EXERCISE BRIEF:
Return, word for word, only the lines of the data below that lie between the line with "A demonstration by" and the line with "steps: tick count", those two lines included.

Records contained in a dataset
--*--

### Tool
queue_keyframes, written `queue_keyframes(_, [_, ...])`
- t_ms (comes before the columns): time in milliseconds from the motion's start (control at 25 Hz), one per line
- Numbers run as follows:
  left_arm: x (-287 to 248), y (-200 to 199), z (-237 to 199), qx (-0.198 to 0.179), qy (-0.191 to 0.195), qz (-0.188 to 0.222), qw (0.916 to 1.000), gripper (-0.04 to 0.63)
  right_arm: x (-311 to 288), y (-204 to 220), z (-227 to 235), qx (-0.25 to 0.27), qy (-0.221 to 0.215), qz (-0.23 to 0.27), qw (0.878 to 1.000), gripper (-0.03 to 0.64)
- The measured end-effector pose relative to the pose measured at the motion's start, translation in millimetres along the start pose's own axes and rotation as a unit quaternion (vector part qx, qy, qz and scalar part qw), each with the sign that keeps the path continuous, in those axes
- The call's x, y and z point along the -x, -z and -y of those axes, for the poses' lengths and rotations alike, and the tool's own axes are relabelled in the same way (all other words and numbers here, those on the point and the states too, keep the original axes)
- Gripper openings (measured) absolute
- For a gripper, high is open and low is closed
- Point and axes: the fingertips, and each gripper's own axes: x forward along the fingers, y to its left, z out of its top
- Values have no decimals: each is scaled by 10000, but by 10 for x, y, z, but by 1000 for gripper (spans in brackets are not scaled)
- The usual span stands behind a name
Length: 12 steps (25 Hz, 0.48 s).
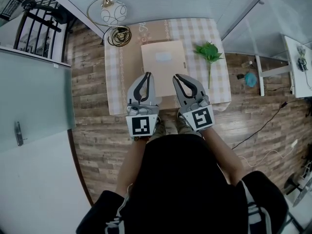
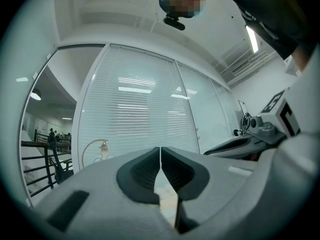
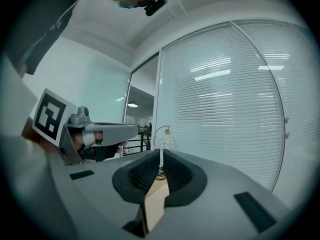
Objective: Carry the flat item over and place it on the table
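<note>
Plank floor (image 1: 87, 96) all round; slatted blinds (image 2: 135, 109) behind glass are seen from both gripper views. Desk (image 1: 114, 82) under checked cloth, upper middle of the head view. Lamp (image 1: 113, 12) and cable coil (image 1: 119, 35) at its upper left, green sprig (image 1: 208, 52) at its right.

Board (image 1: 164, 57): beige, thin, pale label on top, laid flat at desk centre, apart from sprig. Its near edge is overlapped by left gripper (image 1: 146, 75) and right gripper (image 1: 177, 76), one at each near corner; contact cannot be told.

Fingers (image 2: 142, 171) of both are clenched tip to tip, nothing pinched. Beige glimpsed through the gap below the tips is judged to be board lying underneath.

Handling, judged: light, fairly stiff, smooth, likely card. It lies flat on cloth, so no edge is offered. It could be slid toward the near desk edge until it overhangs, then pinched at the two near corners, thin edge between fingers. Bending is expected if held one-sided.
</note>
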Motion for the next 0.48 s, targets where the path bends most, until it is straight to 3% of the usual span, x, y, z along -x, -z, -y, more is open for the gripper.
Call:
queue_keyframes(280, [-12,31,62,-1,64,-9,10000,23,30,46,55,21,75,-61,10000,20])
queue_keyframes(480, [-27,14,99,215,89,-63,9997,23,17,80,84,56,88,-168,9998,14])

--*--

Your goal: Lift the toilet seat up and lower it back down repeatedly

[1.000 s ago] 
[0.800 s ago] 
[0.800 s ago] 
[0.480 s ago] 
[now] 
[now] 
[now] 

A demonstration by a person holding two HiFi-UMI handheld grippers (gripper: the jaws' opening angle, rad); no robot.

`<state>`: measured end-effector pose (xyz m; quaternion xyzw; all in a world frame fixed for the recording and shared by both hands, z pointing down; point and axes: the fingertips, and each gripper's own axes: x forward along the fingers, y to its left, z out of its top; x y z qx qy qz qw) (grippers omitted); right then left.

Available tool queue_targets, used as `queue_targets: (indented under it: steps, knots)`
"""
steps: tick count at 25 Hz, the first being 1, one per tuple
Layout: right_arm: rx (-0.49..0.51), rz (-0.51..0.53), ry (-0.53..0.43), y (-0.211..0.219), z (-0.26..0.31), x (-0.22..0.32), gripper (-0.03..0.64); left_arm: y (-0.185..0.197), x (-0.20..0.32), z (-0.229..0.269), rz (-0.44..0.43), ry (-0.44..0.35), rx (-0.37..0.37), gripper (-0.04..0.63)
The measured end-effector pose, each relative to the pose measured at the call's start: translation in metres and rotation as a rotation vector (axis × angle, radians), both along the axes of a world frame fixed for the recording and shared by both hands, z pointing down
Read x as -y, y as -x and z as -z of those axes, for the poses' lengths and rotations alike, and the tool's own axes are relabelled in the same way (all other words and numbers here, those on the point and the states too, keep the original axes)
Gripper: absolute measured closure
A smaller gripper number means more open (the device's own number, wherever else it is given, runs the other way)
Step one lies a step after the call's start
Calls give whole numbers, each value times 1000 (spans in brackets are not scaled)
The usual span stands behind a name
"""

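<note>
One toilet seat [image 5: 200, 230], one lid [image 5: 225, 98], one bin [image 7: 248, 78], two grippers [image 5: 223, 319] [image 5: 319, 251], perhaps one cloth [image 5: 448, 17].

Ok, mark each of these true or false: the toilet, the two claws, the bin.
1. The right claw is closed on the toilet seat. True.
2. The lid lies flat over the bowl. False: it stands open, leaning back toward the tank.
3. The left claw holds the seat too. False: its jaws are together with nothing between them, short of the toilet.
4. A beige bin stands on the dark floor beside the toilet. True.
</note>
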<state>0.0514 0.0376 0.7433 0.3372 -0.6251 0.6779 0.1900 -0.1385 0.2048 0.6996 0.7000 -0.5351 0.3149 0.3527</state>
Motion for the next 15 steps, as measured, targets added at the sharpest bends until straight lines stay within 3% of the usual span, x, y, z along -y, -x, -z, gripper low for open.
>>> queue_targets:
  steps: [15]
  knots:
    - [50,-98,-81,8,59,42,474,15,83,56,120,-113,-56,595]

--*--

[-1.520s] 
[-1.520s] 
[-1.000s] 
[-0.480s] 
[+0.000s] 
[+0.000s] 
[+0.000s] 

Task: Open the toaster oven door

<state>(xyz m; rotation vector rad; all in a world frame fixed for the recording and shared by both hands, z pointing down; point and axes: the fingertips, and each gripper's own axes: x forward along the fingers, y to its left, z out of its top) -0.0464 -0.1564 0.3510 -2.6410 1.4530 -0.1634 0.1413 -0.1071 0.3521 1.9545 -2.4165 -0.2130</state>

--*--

RESULT FOR THIS EXERCISE:
A demonstration by a person holding two HiFi-UMI handheld grippers (gripper: the jaws' opening angle, rad); no robot.

`<state>`: measured end-effector pose (xyz m; quaternion xyzw; all in a world frame fixed for the recording and shared by both hands, z pointing down; point and axes: the fingertips, and each gripper's own axes: x forward along the fingers, y to its left, z out of its top; x y z qx qy qz qw) (grippers omitted); right then left.

Available tool queue_targets, used as `queue_targets: (indented under it: steps, knots)`
"""
steps: tick count at 25 Hz, the first being 1, one per tuple

No more is needed for this answer.